• _Instructions for the task_:
Print, exactly as they appear in the listing below, the lines from the line with "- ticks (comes" to the line with "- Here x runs", with both end lines kept.

((

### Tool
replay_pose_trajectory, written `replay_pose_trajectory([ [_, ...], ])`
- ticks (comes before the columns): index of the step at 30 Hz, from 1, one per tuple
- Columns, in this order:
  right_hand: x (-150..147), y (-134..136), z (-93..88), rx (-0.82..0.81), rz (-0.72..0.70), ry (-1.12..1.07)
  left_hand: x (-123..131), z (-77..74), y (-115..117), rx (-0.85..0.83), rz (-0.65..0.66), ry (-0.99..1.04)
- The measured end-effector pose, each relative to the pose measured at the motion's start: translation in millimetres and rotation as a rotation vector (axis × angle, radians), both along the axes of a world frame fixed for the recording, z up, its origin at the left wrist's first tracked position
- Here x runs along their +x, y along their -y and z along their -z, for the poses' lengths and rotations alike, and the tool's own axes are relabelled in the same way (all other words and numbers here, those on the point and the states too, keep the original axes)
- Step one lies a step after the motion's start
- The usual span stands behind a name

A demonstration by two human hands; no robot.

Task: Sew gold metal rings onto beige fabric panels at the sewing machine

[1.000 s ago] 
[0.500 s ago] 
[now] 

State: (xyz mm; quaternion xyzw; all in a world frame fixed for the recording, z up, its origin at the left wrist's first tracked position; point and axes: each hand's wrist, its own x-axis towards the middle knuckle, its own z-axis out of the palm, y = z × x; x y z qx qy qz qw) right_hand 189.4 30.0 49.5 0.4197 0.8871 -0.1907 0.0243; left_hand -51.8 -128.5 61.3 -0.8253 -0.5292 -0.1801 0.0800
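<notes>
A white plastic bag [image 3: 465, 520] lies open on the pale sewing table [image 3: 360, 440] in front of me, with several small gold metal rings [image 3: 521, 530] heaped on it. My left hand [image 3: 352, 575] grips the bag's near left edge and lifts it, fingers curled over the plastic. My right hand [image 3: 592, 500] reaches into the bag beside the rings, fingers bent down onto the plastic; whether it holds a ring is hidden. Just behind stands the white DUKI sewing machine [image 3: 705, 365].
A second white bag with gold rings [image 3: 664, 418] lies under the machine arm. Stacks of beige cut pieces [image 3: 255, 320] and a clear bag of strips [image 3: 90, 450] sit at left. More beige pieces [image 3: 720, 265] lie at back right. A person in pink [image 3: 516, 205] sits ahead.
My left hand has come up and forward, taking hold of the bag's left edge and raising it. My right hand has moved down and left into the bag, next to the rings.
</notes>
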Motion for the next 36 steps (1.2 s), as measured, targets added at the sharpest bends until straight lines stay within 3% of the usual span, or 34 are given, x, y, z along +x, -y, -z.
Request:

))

• _Solution to the exercise_:
- ticks (comes before the columns): index of the step at 30 Hz, from 1, one per tuple
- Columns, in this order:
  right_hand: x (-150..147), y (-134..136), z (-93..88), rx (-0.82..0.81), rz (-0.72..0.70), ry (-1.12..1.07)
  left_hand: x (-123..131), z (-77..74), y (-115..117), rx (-0.85..0.83), rz (-0.65..0.66), ry (-0.99..1.04)
- The measured end-effector pose, each relative to the pose measured at the motion's start: translation in millimetres and rotation as a rotation vector (axis × angle, radians), both along the axes of a world frame fixed for the recording, z up, its origin at the left wrist's first tracked position
- Here x runs along their +x, y along their -y and z along their -z, for the poses' lengths and rotations alike, and the tool's own axes are relabelled in the same way (all other words and numbers here, those on the point and the states too, keep the original axes)

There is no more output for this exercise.